Washington: On April 12, 2011, Yakima attorney Kimberly L. Grijalva, 41, was convicted of giving prisoners at the Yakima County jail her home phone number and loaning a cell phone to a prisoner. By letting prisoners use her home phone to make three-way calls, she reportedly cost the county and the jail’s phone service provider over $2,300 in phone charges. She faces more than a year behind bars on the felony second-degree theft conviction, and her law license was suspended in May 2011 pending disciplinary proceedings.

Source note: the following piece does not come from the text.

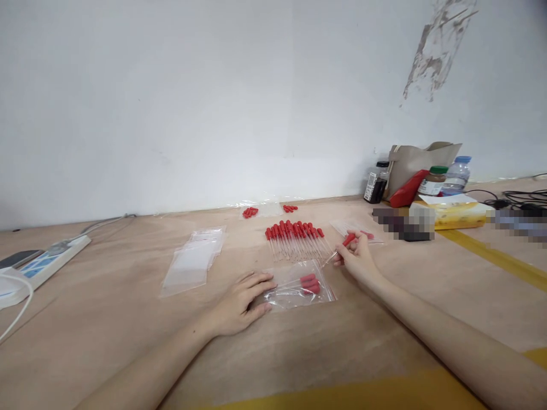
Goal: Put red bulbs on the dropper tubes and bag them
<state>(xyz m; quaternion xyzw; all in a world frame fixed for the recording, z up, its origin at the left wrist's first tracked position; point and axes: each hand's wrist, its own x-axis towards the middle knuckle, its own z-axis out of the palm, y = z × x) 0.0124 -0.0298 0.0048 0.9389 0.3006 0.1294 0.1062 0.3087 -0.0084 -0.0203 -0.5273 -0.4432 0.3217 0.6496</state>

Washington: Former Kent City jail guard Michael Pickens, 42, was charged on March 1, 2011 with nine counts of theft for stealing funds from prisoners’ property. Surveillance cameras revealed that he was taking cash from lockers used to store prisoners’ personal belongings; the cameras were installed after prisoners complained they were missing money. Pickens was placed on administrative leave and later fired. West Virginia: When Well Read, a bookstore in Charleston, closed in April 2011, the store’s owner, Rena Seidler, gave her inventory of 2,500 to 3,000 books to the South Central Regional Jail’s library. “I’ve been there 11 years, and it’s the biggest donation we’ve ever had,” remarked director of inmate services Dave Farmer. “Hopefully along the way someone will read something that will mean something to them,” Seidler said of her generous donation.
Yemen: Al Jazeera reported on March 8, 2011 that prisoners at the Sanaa facility were protesting in solidarity with outside demonstrators, calling for the removal of Yemen’s president, when security forces opened fire with tear gas and live ammunition. Three prisoners were killed and four injured, according to Sharif Mobley, a U.S. citizen held at the prison who contacted Al Jazeera by phone. “The main demand from the prisoners is they want justice and they want to be treated equally,” Mobley stated. “They complain that if you don’t have money and if you don’t have ties to strong tribes, then you stay in prison.”